Siempre que estamos pronto a salir de vacaciones y tenemos niños programamos todo entorno a ellos, lugares, excursiones, medios de transportes que vamos a utilizar y demás, como padres siempre tenemos los recaudos de tener todo bajo control para que nada les ocurra a nuestros pequeños durante nuestro viaje, solemos programar el llevar todo lo necesario por si ocurre alguna eventualidad, como remedios para la fiebre, dolores de panza, y tantas cosas más que nos hacen quedarnos tranquilos de que tenemos todo bajo control. Esto no está mal, al contrario, si nos da la confianza para encaminarnos a una nueva aventura, a un lugar desconocido está muy bien prevenir, pero en este mes tan especial vamos a hablar de cómo los niños toman los viajes, sin esos miedos que llevamos siempre los adultos con todas nuestras preocupaciones por lo que “podría” llegar a pasar. Ellos solo disfrutan, aprenden, observan, preguntan y esto es un gran tesoro que debemos aprovechar como padres para enseñarles no solo nuevos conocimientos, sino nuevos valores, aprender y descubrir junto a ellos nuevas maneras de ver el mundo, ver otras culturas, escuchar otros idiomas, ver paisajes muy diferentes a los que vemos diariamente.

Entendiendo que todos somos diferentes y que justo eso es lo hermoso de la vida, hacerles entender que la diversidad es lo que nos hace especiales, a través de todas las nuevas aventuras que exploraremos podremos enseñarles que la tolerancia y el respeto por aquel que es diferente a ellos es el mejor regalo que les podemos dejar como parte de su educación. Atrevámonos a llevarlos por otros caminos y destinos que les permitan crear sus propias ideas basadas en sus emociones, esto les permitirá comprender que deben respetar el lugar que visitan, cuidando y respetando tanto su medio ambiente como a las personas que viven en él, y que hay reglas que muchas veces son muy distintas a las de dónde venimos, pero de igual manera deben ser respetadas.

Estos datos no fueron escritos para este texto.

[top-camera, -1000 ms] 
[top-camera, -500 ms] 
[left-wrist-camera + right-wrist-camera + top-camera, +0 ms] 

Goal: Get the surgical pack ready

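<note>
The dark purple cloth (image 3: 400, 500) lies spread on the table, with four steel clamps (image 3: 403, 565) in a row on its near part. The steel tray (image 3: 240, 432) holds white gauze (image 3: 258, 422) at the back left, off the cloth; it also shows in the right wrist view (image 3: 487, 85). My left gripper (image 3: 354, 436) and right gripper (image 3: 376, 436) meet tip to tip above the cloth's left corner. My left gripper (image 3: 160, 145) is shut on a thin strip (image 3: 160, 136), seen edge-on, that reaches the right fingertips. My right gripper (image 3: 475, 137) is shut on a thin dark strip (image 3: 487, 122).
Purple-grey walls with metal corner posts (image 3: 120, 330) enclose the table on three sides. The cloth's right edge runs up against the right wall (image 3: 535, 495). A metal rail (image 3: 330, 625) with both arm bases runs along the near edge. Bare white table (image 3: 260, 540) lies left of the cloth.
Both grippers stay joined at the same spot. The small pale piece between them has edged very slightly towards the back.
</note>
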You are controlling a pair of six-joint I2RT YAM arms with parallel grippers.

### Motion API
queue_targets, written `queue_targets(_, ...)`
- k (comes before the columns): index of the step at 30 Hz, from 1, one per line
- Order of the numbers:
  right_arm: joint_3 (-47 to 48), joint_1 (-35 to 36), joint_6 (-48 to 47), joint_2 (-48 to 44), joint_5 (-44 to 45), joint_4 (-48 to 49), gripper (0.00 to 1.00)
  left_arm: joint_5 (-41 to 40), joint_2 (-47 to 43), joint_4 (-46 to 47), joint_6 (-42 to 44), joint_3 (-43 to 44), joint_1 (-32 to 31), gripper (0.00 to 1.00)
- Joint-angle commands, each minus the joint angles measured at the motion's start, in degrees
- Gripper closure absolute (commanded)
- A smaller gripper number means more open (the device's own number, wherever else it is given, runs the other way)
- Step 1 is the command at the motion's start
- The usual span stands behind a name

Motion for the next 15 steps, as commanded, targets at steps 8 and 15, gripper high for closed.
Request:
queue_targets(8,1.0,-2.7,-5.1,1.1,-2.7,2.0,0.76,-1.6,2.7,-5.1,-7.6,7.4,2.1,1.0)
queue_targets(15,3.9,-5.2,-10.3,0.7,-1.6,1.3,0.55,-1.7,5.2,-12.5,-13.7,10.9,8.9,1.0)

Una de las herramientas que me parece muy útil compartir con todos los lectores a la hora de emprender un viaje con niños es que dediquemos un tiempo a estudiar junto a ellos las características que tiene nuestro destino, si el viaje lo realizamos con niños muy pequeños podemos implementar lecturas muy sencillas a partir de imagines y videos animados de corta duración, agregando en lo posible actividades como dibujos sobre el lugar para colorear con sus principales atractivos, por ejemplo, si tenemos la suerte de visitar Machu Pichu (Perú) o las Ruinas Aztecas de Tenochtitlán (México) los niños pueden colorear dibujos de las ruinas, animales que se encuentran en la zona, figuras de los Dioses o comidas típicas, siempre señalando cada dibujo con su nombre, en el caso de que contemos con niños donde ya pueden leer de manera corrida es importante brindarles lecturas que no solamente desarrollen temas sobre el lugar con aspectos anteriormente mencionados, sino también que podemos agregar lecturas sobre leyendas que envuelven los sitios a visitar.

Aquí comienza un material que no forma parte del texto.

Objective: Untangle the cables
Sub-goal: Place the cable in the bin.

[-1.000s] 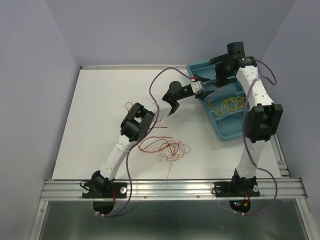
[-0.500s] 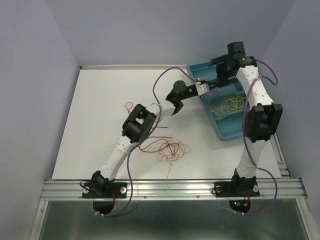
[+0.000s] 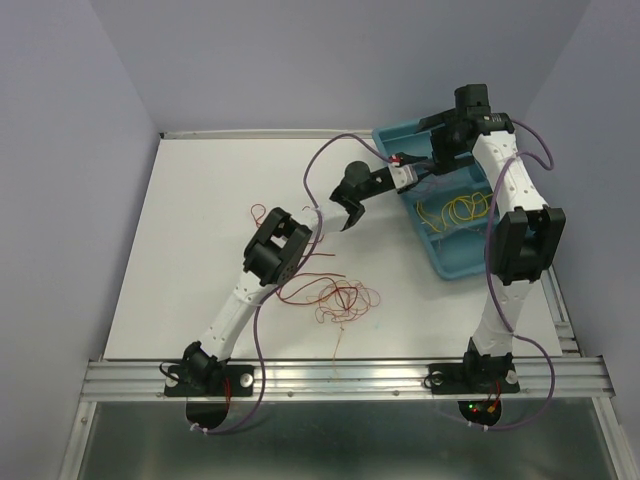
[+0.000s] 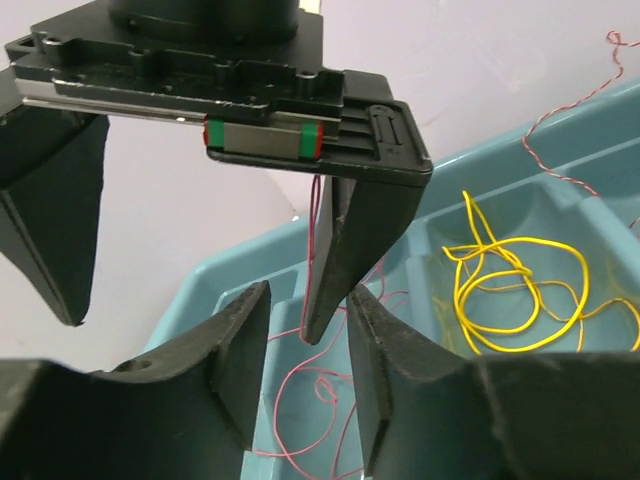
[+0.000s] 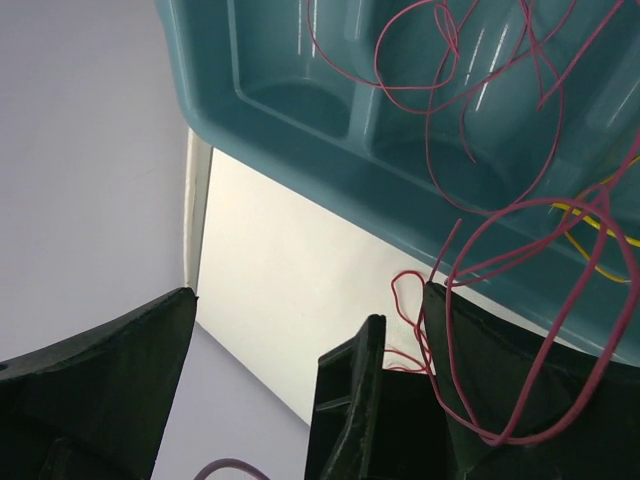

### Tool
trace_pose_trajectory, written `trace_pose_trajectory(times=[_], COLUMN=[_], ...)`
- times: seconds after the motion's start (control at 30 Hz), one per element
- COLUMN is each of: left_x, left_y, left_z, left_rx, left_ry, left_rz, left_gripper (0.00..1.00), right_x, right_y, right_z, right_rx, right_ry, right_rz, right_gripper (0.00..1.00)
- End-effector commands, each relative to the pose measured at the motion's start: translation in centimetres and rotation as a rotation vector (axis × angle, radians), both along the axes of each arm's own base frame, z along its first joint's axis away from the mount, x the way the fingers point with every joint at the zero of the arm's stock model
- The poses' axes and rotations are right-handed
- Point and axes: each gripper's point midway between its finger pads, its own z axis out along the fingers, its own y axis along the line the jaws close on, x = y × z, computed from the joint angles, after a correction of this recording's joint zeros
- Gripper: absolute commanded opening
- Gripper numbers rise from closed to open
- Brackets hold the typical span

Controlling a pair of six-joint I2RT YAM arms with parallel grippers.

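Hovering at the left rim of the teal tray [image 3: 445, 262], the right gripper [image 4: 190, 320] gaped wide and the left gripper [image 3: 348, 215] stood part-open around a red strand [image 4: 315, 215]; other cables [image 3: 338, 298] lay tangled mid-table, nearer.

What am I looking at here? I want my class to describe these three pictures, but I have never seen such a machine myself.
Two robot arms are bolted to a table. One picture looks down from above; the other two come from cameras on each wrist. A tangle of thin red and orange wires lies on the table; yellow wires lie in a blue tray, a red wire draped across it. The left gripper is part open, the right gripper wide open, one finger reaching between the left one's. Neither clearly holds anything.
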Motion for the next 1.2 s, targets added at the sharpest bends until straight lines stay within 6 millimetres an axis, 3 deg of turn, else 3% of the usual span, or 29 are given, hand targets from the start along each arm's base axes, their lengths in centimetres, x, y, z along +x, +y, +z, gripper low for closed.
trace_pose_trajectory(times=[0.0, 0.03, 0.13, 0.63, 0.7, 0.73, 0.77, 0.83, 0.93, 1.03, 1.17], left_x=[0.1, 0.3, 0.5, 0.0, -0.2, -0.1, 0.0, 0.3, 0.2, 0.5, 0.9], left_y=[0.9, 0.7, 0.5, -2.2, -2.3, -2.3, -2.3, -2.4, -2.4, -2.4, -2.3], left_z=[5.8, 5.8, 6.0, 5.1, 5.4, 5.3, 5.5, 5.0, 4.4, 4.0, 4.1], left_rx=[-0.108, -0.116, -0.121, -0.116, -0.12, -0.121, -0.126, -0.119, -0.108, -0.113, -0.131], left_ry=[-0.085, -0.082, -0.086, -0.056, -0.061, -0.061, -0.065, -0.052, -0.049, -0.043, -0.038], left_rz=[0.038, 0.043, 0.041, 0.005, 0.002, 0.009, 0.015, 0.024, 0.02, 0.028, 0.049], left_gripper=[0.51, 0.59, 0.64, 0.65, 0.54, 0.35, 0.27, 0.25, 0.35, 0.57, 0.75], right_x=[0.9, 0.9, 0.7, 0.5, 0.5, 0.5, 0.5, 0.4, 0.3, 0.1, -0.2], right_y=[0.3, 0.3, 0.2, 1.6, 1.3, 1.4, 1.7, 1.9, 1.8, 2.0, 1.8], right_z=[2.8, 2.7, 2.6, 3.0, 3.1, 3.0, 2.9, 2.9, 3.2, 3.6, 3.9], right_rx=[0.007, 0.007, 0.007, 0.044, 0.033, 0.037, 0.05, 0.057, 0.052, 0.066, 0.059], right_ry=[-0.076, -0.075, -0.072, -0.079, -0.083, -0.081, -0.077, -0.075, -0.081, -0.088, -0.094], right_rz=[0.016, 0.016, 0.018, 0.042, 0.034, 0.038, 0.051, 0.057, 0.051, 0.059, 0.052], right_gripper=[1.0, 1.0, 1.0, 1.0, 1.0, 1.0, 1.0, 1.0, 1.0, 1.0, 1.0])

Esto los llevara a imaginarse de manera diferente lo que simboliza ese lugar comprendiendo muchísimo más lo que se ve a simple vista. Es muy importante tener en cuenta que a los niños debemos llevarlos por lo que a ellos les interesa, brindarles lecturas sobre temas que ellos mismos puedan elegir y de esa manera relacionarlo con el lugar a visitar, si al niño/a le apasionan los animales podemos buscar información sobre el tipo de fauna del lugar y que lean sobre las características de estos, o si les gustan los barcos y tenemos la oportunidad de visitar un destino de playa podemos brindarles información sobre el tipo de barcos que llegan al lugar y que actividades hacen allí, si llegan cruceros o si las embarcaciones que se ven son más comerciales. Muchas ramas de conocimiento se pueden desprender de un solo tema y esto es lo interesante y apasionante de permitir que las curiosidades y gustos de los niños sean tenidas en cuenta a la hora de fomentar una nueva manera de viajar, incorporando herramientas para que toda la familia pueda disfrutar haciendo que en las vacaciones se comiencen a crear momentos de unión y amor familiar que muchas veces vamos dejando de lado por la rutina y la falta de tiempo que nos consume la vida diaria. El viajar no solo es salir de paseo, es descubrir a cada paso que somos parte de este hermoso mundo. Decidimos traer niños al mundo, entonces decidamos mostrárselo, el mundo es el mejor salón de clases.